54. Комиссия Президиума Верховного Совета - призрак свободы.

 

Июль и август пролетели, как мгновение, и вот, в сентябре, пронёсся слух о каких-то комиссиях, разъезжающих по Союзу, обладающих магической властью освобождать и реабилитировать. Они, прямо в местах заключения, молниеносно пересматривают дела по 58-ой статье! Это было настолько необычно, настолько не отвечало прежней политике рассмотрения дел этой категории, что поверить этому на первых порах я был не в силах. Но Закревский, к моему удивлению, сразу же поверил и взбодрился, ожидая скорого обретения свободы. А я же пригорюнился - не верил, что рождённого в Америке, к тому же обвинённого в шпионаже, могут прямо здесь освободить без пересмотра дела в Москве.

Вскоре слух подтвердился - комиссия приехала. Но и мои опасения тоже подтвердились.

Из камеры Василия вызвали четвёртым. Все вызванные, кроме одного, в камеру не вернулись. Этому одному свободы не дали, а снизили срок с 25-ти до 8-ми лет, так как он имел какое-то отношение к расстрелам при немцах. Закревский тоже не вернулся. Последним вызвали меня. Когда же меня ещё и подстригли "под бокс", и побрили настоящей бритвой, я сразу же, забыв о прежних своих опасениях, воспрял духом. Но по мере приближения к комнате, где заседала загадочная комиссия, моя восторженность и вера стали таять, - чему я радуюсь? Вероятнее всего стригут и бреют буквально всех - это для глаз комиссии. Ведь вернулся же в камеру не освобождённый, но чисто выбритый и подстриженный бывший пособник немцев?
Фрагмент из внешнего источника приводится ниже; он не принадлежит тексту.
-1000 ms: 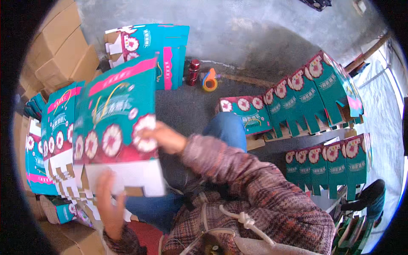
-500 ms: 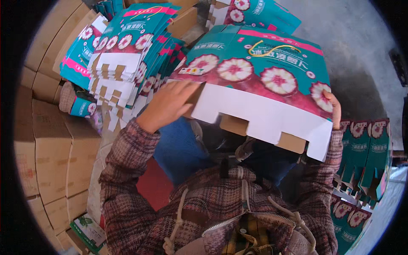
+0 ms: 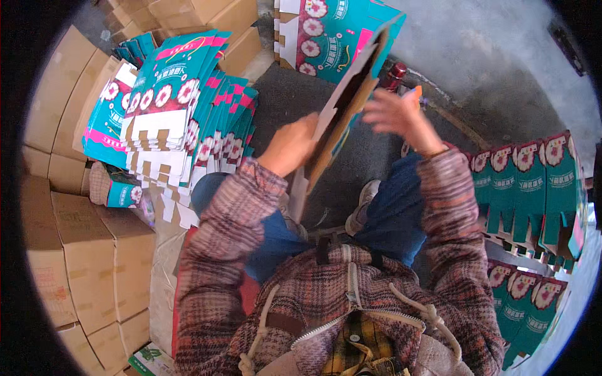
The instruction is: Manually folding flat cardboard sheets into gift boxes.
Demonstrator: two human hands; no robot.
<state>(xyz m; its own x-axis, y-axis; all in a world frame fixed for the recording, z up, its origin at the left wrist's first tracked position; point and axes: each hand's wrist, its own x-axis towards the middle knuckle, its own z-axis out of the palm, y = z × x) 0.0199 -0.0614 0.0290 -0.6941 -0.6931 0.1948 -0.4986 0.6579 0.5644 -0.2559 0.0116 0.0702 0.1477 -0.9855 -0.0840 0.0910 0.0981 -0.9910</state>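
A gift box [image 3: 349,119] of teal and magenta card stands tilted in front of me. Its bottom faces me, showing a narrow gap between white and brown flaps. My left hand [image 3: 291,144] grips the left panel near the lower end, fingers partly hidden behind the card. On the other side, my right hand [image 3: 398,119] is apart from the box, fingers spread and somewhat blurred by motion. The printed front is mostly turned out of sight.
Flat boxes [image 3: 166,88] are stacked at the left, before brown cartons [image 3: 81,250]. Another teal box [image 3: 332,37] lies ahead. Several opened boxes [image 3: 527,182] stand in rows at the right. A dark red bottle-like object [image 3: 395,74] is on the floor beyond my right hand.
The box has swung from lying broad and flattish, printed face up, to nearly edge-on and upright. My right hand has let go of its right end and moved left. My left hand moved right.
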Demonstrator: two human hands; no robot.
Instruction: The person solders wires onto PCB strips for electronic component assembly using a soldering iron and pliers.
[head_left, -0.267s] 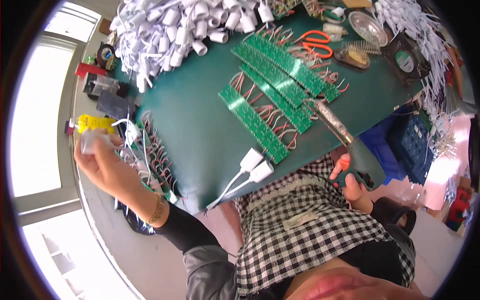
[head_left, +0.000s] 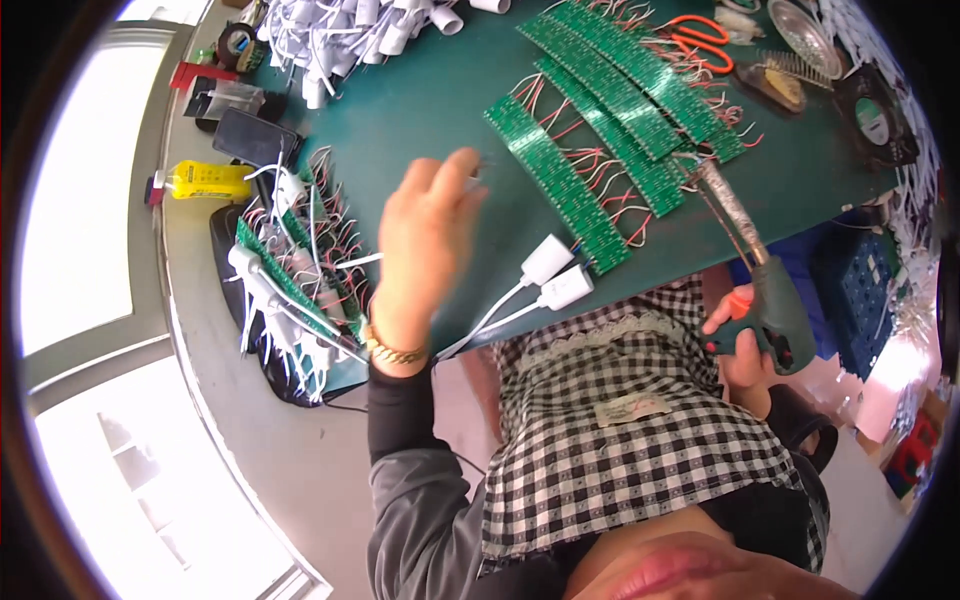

В большой комнате стояло шесть заваленных папками столов, за которыми восседали члены комиссии. Я уже почти успокоился, я не верил в благополучный исход дела, и не ошибся. Мне задали несколько вопросов по поводу совершённого мной преступления, потом помолчали, переглянулись, пошептались и... велели мне выйти на "минутку". Через несколько минут меня опять пригласили и объявили, что по имеющимся у них документам они не в состоянии рассмотреть моё дело и придётся послать нарочного в Москву. Интуиция меня не подвела, конечно же, это отговорка, вероятно, они решили просто оставить меня в заключении до лучших времён, с горечью подумал я. В расстроенных чувствах я сказал им, что был уверен в "этом" заранее, и зачем было меня обманывать, повернулся и вышел в коридор, где меня ожидал капитан-оперативник, сопровождавший всех вызываемых на комиссию. Уже вдогонку я услышал вопрос одного из членов: "Что вы имеете ввиду, в чём вы были уверены?", но меня уже вели по коридору. Вскоре я был в своей камере, составив компанию ещё одному неудачнику.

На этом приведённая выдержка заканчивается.